EXERCISE OBJECTIVE » Set down, please, exactly the lines below that run from the line with "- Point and" to the line with "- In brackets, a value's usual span", both lines included.

DATA PROVIDED »
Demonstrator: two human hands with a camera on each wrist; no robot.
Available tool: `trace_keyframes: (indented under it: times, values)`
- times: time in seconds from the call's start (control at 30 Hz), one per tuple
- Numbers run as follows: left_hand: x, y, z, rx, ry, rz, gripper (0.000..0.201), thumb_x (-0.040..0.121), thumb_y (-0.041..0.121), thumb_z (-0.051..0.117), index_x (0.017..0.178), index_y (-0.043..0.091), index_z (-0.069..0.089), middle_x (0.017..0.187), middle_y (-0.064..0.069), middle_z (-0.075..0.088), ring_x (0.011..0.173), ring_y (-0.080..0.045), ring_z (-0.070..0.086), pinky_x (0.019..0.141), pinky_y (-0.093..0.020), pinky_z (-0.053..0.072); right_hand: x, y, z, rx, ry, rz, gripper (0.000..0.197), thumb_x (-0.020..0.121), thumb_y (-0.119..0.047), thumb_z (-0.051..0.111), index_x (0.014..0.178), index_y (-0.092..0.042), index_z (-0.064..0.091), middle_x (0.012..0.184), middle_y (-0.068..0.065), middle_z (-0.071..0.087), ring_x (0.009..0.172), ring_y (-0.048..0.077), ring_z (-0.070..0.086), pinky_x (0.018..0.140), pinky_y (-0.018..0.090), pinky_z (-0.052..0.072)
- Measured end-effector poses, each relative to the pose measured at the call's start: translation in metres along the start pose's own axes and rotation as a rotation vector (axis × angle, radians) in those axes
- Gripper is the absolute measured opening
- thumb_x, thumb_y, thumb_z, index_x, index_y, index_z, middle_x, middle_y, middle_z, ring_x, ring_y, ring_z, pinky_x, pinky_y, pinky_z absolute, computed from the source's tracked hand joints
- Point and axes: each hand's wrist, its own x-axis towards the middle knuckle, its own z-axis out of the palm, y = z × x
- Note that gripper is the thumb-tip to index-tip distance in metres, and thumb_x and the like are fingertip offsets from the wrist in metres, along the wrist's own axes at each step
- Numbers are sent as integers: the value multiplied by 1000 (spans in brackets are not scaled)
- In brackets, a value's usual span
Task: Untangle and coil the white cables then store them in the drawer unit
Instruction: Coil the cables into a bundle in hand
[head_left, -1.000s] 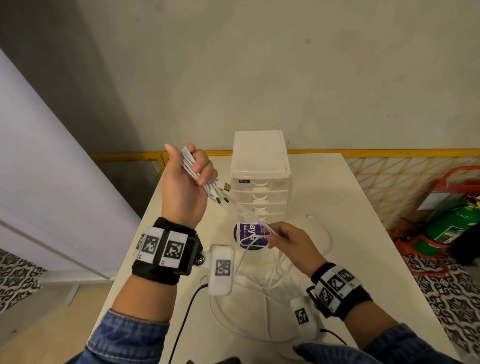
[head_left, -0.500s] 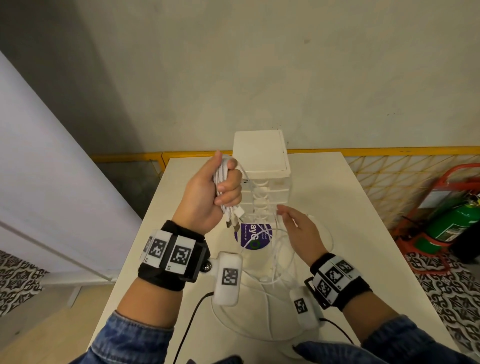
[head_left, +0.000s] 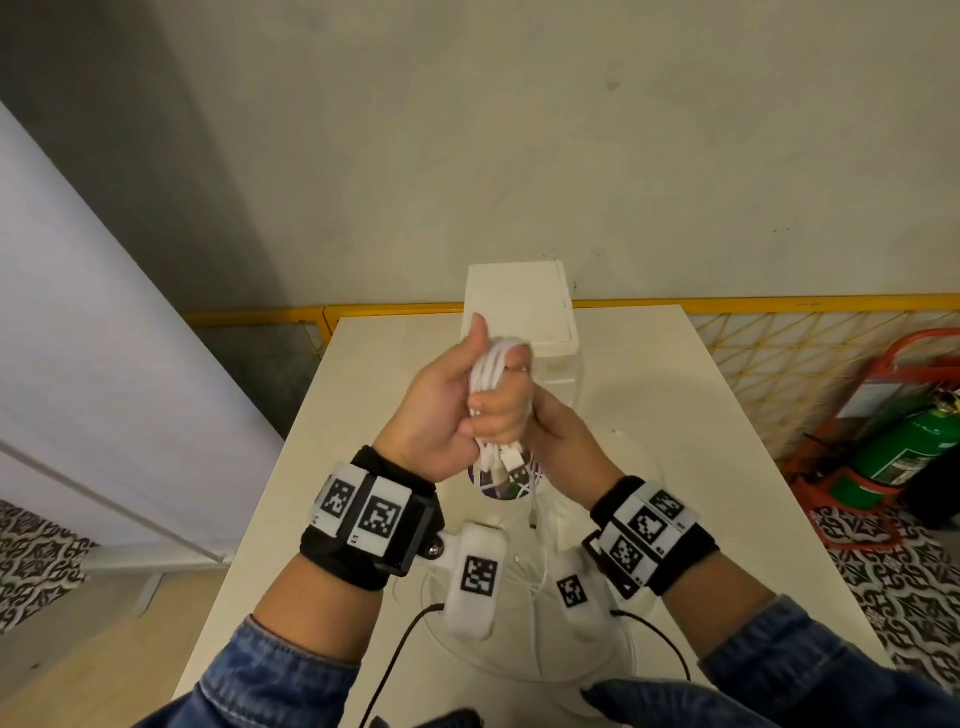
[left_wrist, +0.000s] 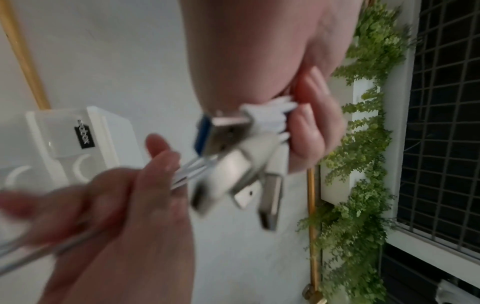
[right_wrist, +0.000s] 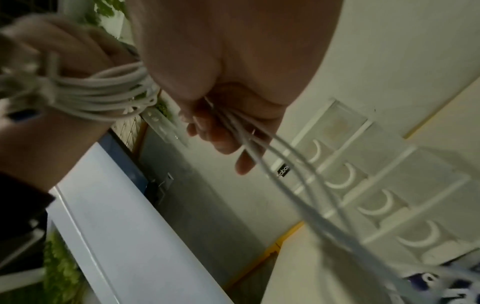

SOLUTION »
- Point and axes: each hand's wrist, its own x-axis towards the middle knuckle, its own z-axis out of the palm, y = z × x
- Note that gripper is the thumb-tip to index-tip distance in metres, and thumb_x and the like are fingertip offsets from the wrist in metres, along the wrist's own axes at each step
- Numbers are sent as integers: the value multiplied by 1000 (spans in brackets are not scaled)
- In brackets, a value's usual span

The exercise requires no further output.